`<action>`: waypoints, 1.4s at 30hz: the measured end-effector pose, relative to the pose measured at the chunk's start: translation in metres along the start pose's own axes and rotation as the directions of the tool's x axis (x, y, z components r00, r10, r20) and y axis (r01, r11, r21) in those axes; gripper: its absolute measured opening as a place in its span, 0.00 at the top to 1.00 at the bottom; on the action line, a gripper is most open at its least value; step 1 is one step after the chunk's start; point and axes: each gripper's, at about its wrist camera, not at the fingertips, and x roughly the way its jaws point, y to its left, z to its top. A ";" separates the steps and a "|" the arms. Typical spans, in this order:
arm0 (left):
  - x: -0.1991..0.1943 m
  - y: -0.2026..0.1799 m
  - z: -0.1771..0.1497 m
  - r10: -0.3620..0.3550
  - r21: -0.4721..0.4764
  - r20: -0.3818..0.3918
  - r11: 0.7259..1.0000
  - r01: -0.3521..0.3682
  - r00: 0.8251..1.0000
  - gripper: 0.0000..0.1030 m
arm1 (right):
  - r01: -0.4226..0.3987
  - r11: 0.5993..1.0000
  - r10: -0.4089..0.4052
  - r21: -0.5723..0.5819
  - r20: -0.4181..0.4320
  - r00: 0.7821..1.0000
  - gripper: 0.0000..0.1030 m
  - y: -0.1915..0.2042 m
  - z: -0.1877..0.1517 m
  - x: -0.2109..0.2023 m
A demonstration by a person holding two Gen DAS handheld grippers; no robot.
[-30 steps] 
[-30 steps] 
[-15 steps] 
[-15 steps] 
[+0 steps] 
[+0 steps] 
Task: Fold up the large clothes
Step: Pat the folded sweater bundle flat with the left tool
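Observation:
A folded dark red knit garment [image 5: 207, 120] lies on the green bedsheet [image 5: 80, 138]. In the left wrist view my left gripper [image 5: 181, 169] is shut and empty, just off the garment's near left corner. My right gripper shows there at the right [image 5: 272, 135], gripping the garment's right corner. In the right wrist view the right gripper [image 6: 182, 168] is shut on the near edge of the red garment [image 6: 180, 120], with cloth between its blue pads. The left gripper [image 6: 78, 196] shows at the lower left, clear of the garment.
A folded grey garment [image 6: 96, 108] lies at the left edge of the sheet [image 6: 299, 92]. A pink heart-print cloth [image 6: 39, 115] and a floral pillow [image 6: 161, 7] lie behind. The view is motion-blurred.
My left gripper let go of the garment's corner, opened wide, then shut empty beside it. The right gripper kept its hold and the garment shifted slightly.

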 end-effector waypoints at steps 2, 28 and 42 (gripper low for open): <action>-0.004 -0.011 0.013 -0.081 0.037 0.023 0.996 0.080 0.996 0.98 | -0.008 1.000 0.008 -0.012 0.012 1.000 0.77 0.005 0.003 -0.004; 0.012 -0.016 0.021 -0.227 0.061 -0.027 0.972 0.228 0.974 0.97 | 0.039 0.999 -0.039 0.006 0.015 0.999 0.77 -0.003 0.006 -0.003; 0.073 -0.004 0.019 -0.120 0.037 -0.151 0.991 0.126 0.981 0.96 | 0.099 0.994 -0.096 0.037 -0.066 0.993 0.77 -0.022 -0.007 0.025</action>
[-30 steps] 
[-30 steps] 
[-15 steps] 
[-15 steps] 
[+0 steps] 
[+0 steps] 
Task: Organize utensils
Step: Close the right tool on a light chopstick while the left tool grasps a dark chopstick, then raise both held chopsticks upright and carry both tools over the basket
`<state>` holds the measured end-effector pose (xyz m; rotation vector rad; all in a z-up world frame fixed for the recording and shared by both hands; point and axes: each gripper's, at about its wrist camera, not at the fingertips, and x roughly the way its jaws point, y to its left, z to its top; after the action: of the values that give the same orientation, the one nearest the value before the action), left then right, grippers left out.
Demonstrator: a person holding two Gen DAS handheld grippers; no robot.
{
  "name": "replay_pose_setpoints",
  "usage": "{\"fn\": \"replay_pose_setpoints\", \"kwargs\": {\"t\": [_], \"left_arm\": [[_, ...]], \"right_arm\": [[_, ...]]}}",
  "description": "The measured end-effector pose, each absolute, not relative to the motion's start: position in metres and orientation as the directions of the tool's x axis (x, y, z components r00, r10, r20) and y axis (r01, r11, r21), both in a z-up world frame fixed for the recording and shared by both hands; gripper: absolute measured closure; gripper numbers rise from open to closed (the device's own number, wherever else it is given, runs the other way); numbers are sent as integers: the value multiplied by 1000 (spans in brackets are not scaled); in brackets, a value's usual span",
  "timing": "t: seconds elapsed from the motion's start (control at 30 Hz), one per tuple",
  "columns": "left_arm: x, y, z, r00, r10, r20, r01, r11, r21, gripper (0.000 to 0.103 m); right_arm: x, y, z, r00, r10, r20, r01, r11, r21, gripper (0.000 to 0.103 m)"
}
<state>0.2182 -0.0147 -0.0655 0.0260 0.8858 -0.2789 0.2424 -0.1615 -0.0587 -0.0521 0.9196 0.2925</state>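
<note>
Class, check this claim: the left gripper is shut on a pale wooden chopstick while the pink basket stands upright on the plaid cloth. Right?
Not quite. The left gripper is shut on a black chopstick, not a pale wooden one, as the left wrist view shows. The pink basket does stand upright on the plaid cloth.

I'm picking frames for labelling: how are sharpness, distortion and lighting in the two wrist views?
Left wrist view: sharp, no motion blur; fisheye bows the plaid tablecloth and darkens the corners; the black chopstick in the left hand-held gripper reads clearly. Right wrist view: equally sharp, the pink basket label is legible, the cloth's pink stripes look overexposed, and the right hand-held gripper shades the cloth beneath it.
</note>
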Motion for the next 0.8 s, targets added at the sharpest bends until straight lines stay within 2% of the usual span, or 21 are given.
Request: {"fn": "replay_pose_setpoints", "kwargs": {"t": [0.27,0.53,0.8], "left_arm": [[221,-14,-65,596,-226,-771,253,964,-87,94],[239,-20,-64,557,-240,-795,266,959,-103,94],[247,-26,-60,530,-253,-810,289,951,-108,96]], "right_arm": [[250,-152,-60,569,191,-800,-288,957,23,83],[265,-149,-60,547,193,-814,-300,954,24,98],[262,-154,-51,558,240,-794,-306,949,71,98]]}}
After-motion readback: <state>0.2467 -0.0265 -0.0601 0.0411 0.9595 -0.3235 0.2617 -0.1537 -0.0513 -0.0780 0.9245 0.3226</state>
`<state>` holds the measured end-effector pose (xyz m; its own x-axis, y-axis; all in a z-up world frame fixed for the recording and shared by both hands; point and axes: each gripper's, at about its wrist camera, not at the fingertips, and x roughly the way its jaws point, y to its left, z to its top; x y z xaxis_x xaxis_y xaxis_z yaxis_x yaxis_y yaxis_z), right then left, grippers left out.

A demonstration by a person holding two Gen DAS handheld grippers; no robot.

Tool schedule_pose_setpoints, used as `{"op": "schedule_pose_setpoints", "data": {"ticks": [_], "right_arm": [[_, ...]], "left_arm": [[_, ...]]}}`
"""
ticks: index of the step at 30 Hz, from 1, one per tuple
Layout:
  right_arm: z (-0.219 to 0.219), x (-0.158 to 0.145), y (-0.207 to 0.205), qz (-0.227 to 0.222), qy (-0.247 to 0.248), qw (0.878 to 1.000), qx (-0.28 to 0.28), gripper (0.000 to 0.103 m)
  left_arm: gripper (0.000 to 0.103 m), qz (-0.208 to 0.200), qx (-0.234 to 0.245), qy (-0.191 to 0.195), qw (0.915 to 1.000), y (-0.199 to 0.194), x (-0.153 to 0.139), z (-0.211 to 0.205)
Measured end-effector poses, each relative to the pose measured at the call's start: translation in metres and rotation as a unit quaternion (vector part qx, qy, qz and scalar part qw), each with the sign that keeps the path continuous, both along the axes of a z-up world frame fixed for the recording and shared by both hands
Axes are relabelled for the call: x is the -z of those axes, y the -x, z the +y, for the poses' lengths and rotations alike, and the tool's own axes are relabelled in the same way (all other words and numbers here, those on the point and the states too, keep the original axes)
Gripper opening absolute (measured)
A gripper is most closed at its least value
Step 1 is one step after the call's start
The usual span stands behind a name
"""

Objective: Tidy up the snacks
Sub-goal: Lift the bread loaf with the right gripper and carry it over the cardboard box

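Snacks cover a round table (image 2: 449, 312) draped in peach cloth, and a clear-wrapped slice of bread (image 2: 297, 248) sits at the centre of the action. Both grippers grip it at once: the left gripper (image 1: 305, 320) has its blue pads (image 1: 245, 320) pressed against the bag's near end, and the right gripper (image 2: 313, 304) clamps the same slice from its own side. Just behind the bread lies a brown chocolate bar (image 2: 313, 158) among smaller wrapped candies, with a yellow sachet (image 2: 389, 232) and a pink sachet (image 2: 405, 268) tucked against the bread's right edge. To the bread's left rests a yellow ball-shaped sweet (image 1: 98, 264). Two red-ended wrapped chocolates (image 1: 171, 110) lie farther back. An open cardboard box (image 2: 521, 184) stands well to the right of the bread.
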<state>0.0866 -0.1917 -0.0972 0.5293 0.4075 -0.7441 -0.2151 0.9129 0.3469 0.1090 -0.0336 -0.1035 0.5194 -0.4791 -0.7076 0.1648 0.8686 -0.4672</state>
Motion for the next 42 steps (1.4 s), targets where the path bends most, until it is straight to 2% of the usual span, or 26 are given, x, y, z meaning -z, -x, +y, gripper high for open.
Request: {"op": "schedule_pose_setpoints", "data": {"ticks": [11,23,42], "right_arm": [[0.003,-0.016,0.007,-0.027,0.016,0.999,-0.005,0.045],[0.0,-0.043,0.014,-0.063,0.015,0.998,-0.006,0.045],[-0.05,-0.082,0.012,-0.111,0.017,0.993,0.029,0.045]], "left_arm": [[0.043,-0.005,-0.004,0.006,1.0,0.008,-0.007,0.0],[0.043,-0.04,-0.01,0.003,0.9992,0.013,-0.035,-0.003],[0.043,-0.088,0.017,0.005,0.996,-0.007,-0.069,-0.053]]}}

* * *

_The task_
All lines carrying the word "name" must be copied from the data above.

_Answer section_
  "name": "replay_pose_setpoints",
The usual span stands behind a name

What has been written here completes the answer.